**Work task:**
Drop every picture, then transcribe the remaining data exactly.

**Given information:**
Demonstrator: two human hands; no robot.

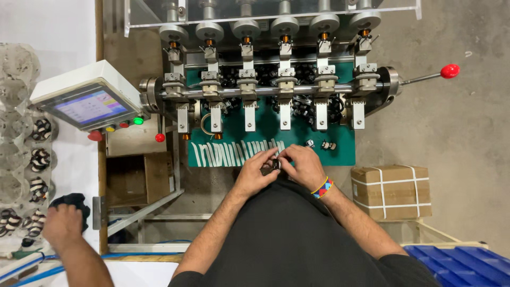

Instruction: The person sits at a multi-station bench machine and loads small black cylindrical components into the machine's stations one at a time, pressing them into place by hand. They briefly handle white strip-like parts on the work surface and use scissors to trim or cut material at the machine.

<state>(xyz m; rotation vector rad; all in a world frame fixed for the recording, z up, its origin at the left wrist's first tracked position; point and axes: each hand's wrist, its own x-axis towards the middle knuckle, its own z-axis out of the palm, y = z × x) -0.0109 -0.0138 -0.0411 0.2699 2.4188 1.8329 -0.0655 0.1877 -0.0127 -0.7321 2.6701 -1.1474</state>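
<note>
At the centre of the frame the left hand [256,171] and the right hand [304,166] meet just below the green surface [265,127], fingers curled together around one small dark part [272,166] pinched between them; both hands are closed on it, fingertips touching. The right wrist wears one beaded bracelet [323,187]. Above the hands, across the upper middle of the frame, stands a winding machine [276,87] with six spindle heads in a row, each showing a copper-coloured coil under its round cap. Two small loose parts [320,144] lie on the green surface just above the right hand. One lever with a red knob [449,70] sticks out at the upper right. At the left sits one control panel [87,104] with a lit screen and coloured buttons below it. One strapped cardboard box [392,190] rests at the right. At the lower left another person's hand [62,226] lies beside clear trays [21,138] of wound coils
</note>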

**The answer:**
Demonstrator: two human hands; no robot.


Instruction: The person sits at a multi-station bench machine and loads small black cylindrical components into the machine's stations one at a time, pressing them into place by hand. They briefly handle white strip-like parts on the work surface and use scissors to trim or cut material at the machine.

<state>(xyz m; rotation vector rad; all in a world frame fixed for the recording, z up, its origin at the left wrist's first tracked position; point and axes: each hand's wrist, its own x-axis towards the middle knuckle, its own z-axis out of the palm, y = z × x) -0.0109 -0.0138 -0.0411 0.2699 2.4188 1.8329 -0.0655 0.1877 -0.0127 -0.7321 2.6701 -1.1474</state>
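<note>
At the centre of the frame the left hand [256,171] and the right hand [304,166] meet just below the green surface [265,127], fingers curled together around one small dark part [272,166] pinched between them; both hands are closed on it, fingertips touching. The right wrist wears one beaded bracelet [323,187]. Above the hands, across the upper middle of the frame, stands a winding machine [276,87] with six spindle heads in a row, each showing a copper-coloured coil under its round cap. Two small loose parts [320,144] lie on the green surface just above the right hand. One lever with a red knob [449,70] sticks out at the upper right. At the left sits one control panel [87,104] with a lit screen and coloured buttons below it. One strapped cardboard box [392,190] rests at the right. At the lower left another person's hand [62,226] lies beside clear trays [21,138] of wound coils
</note>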

Nothing more is needed for this answer.